_Assigned task_: Give back the line in the listing below that contains "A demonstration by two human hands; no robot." and all remaining lines, retyped exactly, through the last line.

»»

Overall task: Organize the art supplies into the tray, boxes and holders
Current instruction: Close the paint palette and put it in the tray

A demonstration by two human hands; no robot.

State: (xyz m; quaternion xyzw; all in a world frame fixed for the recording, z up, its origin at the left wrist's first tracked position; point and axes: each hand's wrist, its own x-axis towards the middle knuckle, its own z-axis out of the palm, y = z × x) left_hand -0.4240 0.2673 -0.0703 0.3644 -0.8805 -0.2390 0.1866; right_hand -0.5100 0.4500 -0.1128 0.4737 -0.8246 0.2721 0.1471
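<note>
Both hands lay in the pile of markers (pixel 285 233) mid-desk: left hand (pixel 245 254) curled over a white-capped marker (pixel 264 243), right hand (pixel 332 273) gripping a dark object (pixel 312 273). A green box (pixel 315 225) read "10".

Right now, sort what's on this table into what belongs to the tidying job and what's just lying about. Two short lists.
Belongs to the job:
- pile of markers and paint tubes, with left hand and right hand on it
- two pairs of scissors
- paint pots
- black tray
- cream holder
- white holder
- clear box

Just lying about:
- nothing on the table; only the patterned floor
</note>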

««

_Answer to the problem_:
A demonstration by two human hands; no robot.

State: (xyz m; quaternion xyzw; all in a world frame fixed for the recording, z up, its origin at the left wrist's first tracked position; point and axes: each hand's wrist, its own x-axis towards the middle knuckle, its own z-axis out of the palm, y = z × x) left_hand -0.4240 0.2673 -0.0703 0.3644 -0.8805 -0.2390 0.1866; right_hand -0.5100 0.4500 -0.1128 0.4737 -0.8246 0.2721 0.1471
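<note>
Both hands lay in the pile of markers (pixel 285 233) mid-desk: left hand (pixel 245 254) curled over a white-capped marker (pixel 264 243), right hand (pixel 332 273) gripping a dark object (pixel 312 273). A green box (pixel 315 225) read "10".

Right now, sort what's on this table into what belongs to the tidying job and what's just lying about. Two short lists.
Belongs to the job:
- pile of markers and paint tubes, with left hand and right hand on it
- two pairs of scissors
- paint pots
- black tray
- cream holder
- white holder
- clear box

Just lying about:
- nothing on the table; only the patterned floor
</note>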

The answer is now complete.